Prose: Here I'm talking about not how the book is put together, but how it's written. Does the dialog feel natural, or is it clunky? Are there turns of phrase that make me stop to read them again? Am I compelled to read the book aloud (as I was with Bonny Becker's A Visitor for Bear)? Do I sometimes smile, sometimes laugh out loud? Do I end up with dozens of pages flagged with little sticky notes? Is there a strong, authentic sense of voice? There are authors who make my jaw drop, with the sheer poetry of their prose (e.g. Marcus Zuzak with The Book Thief). And those are authors whose future books I'll pick up, even when I'm skeptical about the premise.
Sometimes the quality of prose is more obvious when it's not present.

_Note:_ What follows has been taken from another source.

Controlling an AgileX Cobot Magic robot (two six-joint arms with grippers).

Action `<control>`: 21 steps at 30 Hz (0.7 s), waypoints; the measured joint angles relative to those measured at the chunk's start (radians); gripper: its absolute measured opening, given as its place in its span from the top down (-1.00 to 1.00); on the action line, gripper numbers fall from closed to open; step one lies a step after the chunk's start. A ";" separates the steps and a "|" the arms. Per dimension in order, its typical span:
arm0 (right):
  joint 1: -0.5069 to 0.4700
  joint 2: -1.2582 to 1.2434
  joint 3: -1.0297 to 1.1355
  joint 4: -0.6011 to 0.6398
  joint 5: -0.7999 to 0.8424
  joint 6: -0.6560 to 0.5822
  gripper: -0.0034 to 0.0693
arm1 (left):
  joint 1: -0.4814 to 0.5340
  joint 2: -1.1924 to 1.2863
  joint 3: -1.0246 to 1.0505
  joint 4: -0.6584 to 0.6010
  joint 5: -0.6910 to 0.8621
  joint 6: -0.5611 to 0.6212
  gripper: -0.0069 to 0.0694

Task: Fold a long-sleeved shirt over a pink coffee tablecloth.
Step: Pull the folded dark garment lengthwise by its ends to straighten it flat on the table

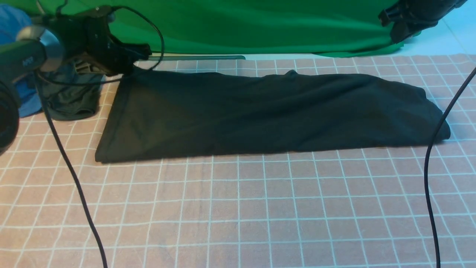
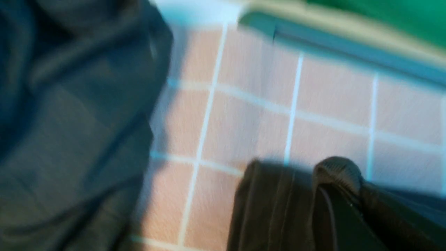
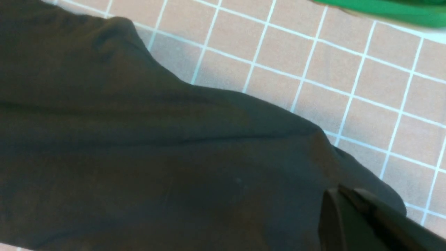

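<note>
Long-sleeved shirt [image 1: 260, 111] is pinched at its far left corner by the left gripper [image 1: 143, 52], whose jaws are closed on the fabric. The left wrist view is blurred but shows dark cloth bunched at the fingers [image 2: 336, 172]. From that corner the shirt stretches rightward as a long folded band, flat on the pink coffee tablecloth [image 1: 260, 208] that covers the surface. The right gripper [image 1: 396, 35] hangs closed and empty, raised beyond the shirt's far right end, in front of the green backdrop [image 1: 241, 26]. A dark grey-green garment [image 1: 70, 100] lies just left of the shirt, with a blue garment [image 1: 28, 102] beside it.
</note>
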 joint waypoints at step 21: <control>0.000 -0.031 0.000 0.048 0.001 0.011 0.80 | 0.047 -0.014 -0.058 0.000 0.168 -0.013 -0.06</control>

There are authors who I simply cannot read, because their dialog is so grating. A trite description, a run-on sentence, too many brand name references ... those can pull me right out of the story, possibly never to return. (But I should add that I rarely see much of this in finished children's books - the ones I receive are extremely well-edited. And I would never hold a copy-editing issue against an ARC).
Place: For me, a strong sense of place in a book isn't 100% required. But it can add a lot to a book - taking it to different level - when done well. Of course the sense of place is especially important in fantasy and science fiction novels that are set in alternate worlds (Blackbringer, by Laini Taylor, comes to mind). But there are also books for which the location is almost a character in the story. Two recent examples for me are A Room on Lorelei Street, by Mary Pearson, and Story of a Girl, by Sara Zarr. And actually, although I know the series is controversial for many people, I think that Stephanie Meyer did a beautiful job of this with the town of Forks in the Twilight books.

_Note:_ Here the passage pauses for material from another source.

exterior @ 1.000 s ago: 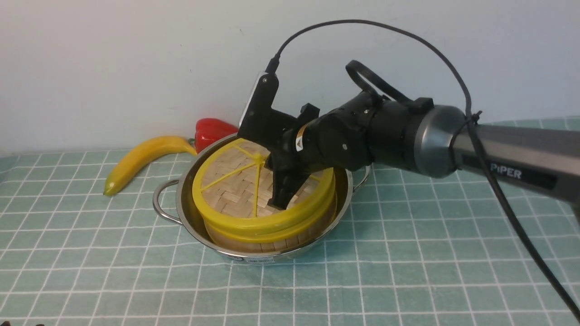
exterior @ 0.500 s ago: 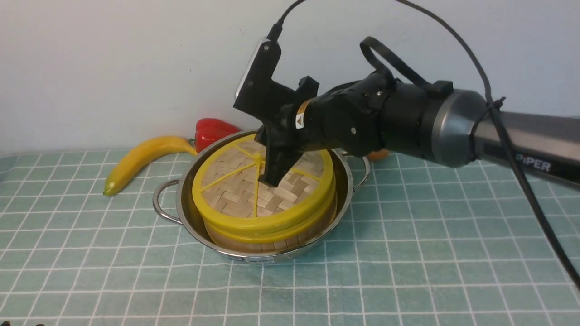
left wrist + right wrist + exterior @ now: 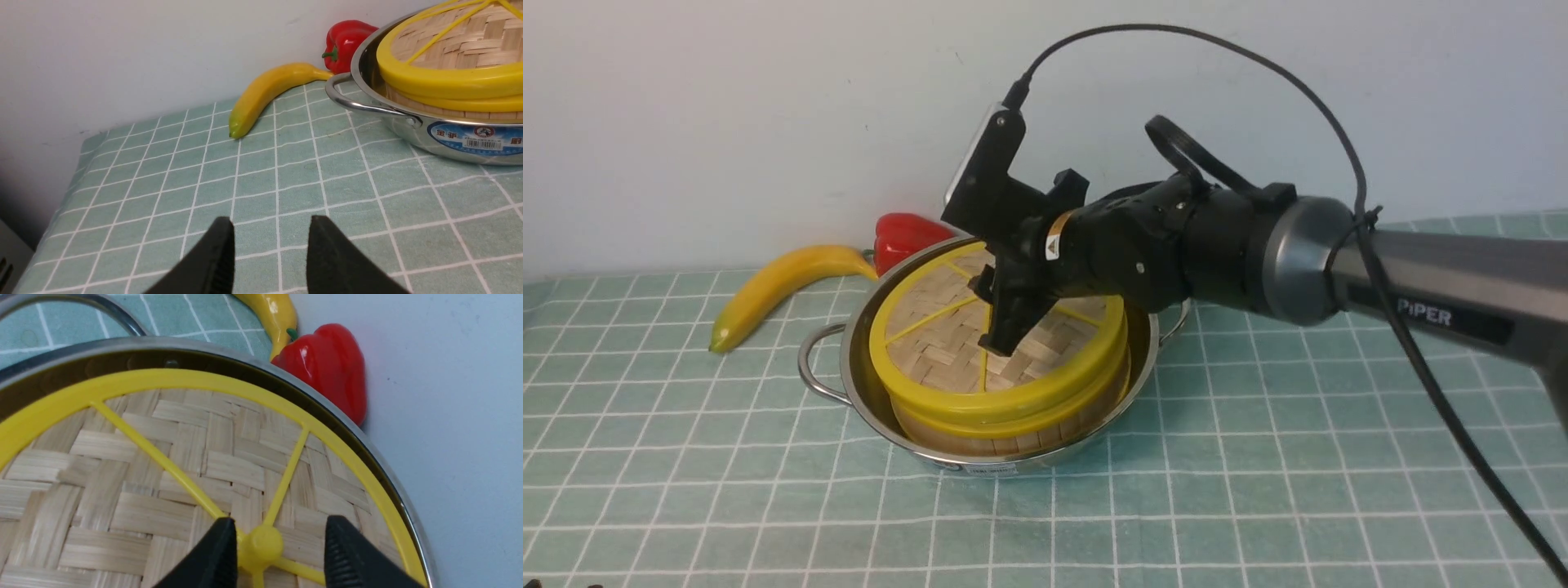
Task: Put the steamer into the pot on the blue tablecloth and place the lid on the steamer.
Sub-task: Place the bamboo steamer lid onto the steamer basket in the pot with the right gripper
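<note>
The right gripper [image 3: 280, 539] hangs over the centre of the lid [image 3: 939, 343], jaws apart, one finger on each side of the knob [image 3: 261, 547] and not clamped on it. The lid lies flat on the steamer [image 3: 1013, 439] and hides its contents. The steamer stands inside the pot [image 3: 866, 392], which rests on the blue tablecloth [image 3: 1258, 457]. A banana [image 3: 776, 286] and a red pepper [image 3: 907, 233] lie behind the pot. The left gripper [image 3: 269, 228] is spread, empty, above the cloth. Half a second ago the right gripper was higher and further right; lid, steamer and pot are unmoved.
</note>
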Action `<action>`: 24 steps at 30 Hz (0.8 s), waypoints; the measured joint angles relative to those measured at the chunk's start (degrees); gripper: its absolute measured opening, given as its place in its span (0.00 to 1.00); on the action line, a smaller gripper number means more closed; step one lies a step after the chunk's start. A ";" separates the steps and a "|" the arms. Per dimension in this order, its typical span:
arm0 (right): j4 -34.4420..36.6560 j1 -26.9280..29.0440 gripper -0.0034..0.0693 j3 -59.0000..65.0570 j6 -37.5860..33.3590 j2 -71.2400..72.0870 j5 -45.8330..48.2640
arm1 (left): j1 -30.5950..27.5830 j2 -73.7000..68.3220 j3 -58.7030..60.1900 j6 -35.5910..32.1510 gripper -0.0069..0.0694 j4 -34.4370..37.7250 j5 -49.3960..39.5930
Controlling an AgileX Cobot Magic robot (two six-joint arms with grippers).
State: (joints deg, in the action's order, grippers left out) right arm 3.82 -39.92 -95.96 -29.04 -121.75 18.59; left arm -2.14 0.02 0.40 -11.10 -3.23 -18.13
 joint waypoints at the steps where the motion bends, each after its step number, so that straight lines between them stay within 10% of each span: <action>1: 0.38 0.00 0.48 0.00 0.00 0.00 -0.35 | 0.00 0.00 0.00 0.00 0.41 0.00 0.00; 24: 6.35 0.00 0.35 0.00 0.61 -3.03 -2.85 | 0.00 0.00 0.00 0.00 0.41 0.00 0.00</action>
State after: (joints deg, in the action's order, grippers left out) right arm 10.17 -39.92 -95.96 -28.43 -124.78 15.74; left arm -2.14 0.02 0.40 -11.10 -3.23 -18.13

[Interesting: I say that place isn't as important to me as some of the other aspects of books, but the books with a strong sense of place are the ones I remember, and feel compelled to mention by name. Take that as you will.]

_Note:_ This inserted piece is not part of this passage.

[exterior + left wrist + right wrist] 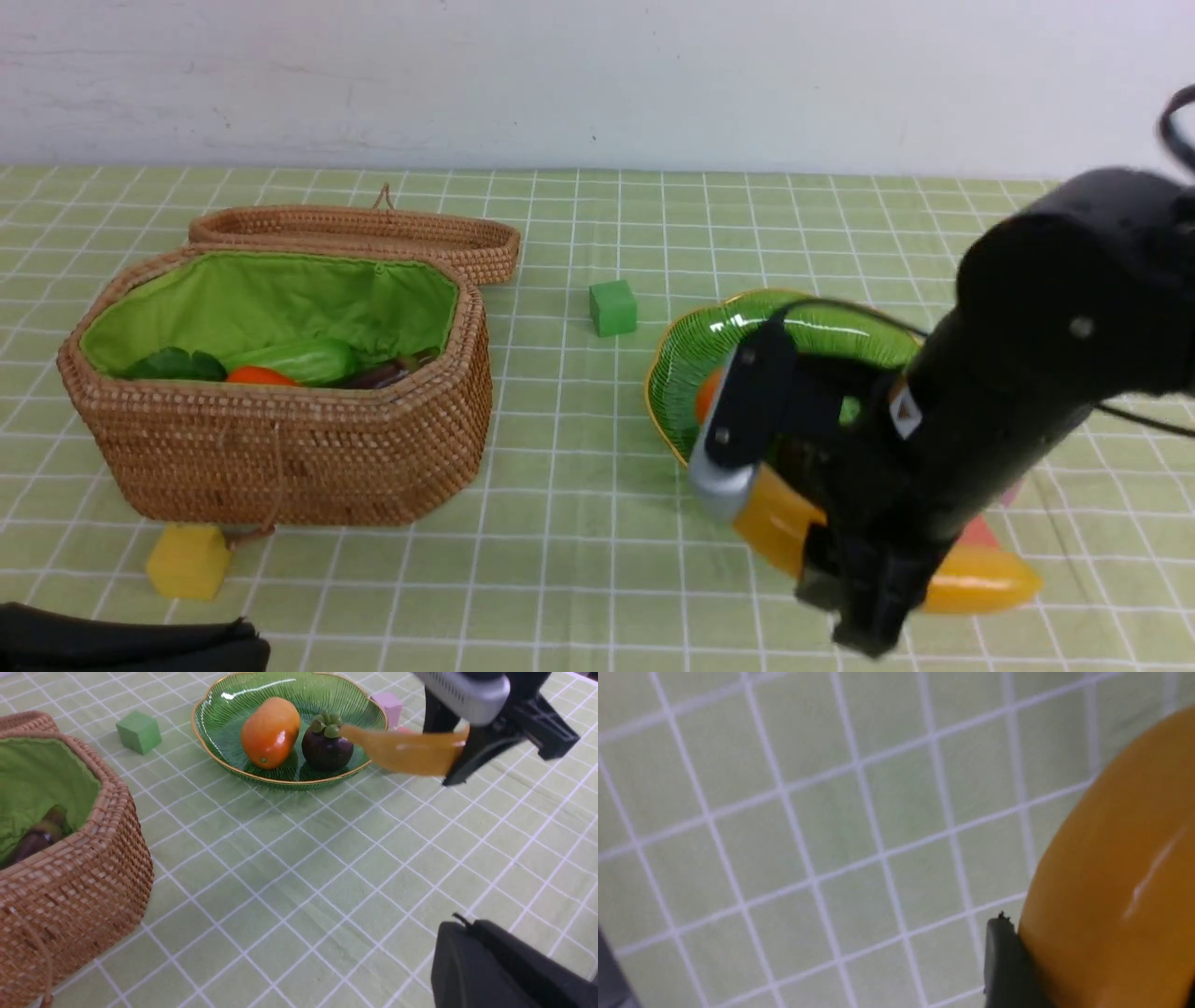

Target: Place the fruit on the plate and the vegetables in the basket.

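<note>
Banana (971, 577) sits pinched in the right gripper (845, 583), its fingers closed on the fruit's thick middle, 1 black pad pressed flat against the yellow skin in the right wrist view. It looks lifted clear of the checked cloth, with the plate (219, 742) just beyond its far tip. On that plate, past the gripper, the mango (270, 731) and mangosteen (326, 746) lie side by side, nearly touching. Well off to the gripper's left the basket (308, 448) holds the gourd (299, 359), carrot (257, 375) and eggplant (383, 375). Judging by the gloss, the banana is hard, light plastic and slippery; its curve could let it swivel between the pads, so a hold at the middle, square across the thickest part, seems safest. Left gripper (504, 970) rests pressed together, low and far from all this.
</note>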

Pictures: Not every books is illustrated, of course. But for certain books, especially picture books and books for early readers, quality pictures are essential. I've always personally been more of a word person than a picture person. And yet, my appreciation of Clementine stems partly from Marla Frazee's joyous drawings. And Where the Wild Things Are would hardly be the same without Sendak's monsters. There's a clear trend in place by which illustrations are becoming ever more important, even in books for older readers. I think this mirrors a tendency in our society towards increased integration of graphics and text (on our computers and television sets and cell phones).
Of course there are other aspects of books that are important, too. I've lumped some of them in under "prose", but for other readers they would likely rate their own categories. Humor, like place, is not 100% required, but can add a lot to a book, especially to books for kids. A convincing narrative voice can draw me in, even when a book doesn't have any of the other elements that I normally look for. And one thing that will keep me from enjoying even a book that has all of the six P's described above is a heavy-handed "message". Usually those books don't get past my premise filter, anyway.
Everyone's tastes are different, of course, and there's no particular reason why anyone should care what I think. Nevertheless, these are the aspects that I look for in books that I choose to read and books that I choose to review: premise, plot, people, prose, place, and (sometimes) pictures. What do look for in the books that you love?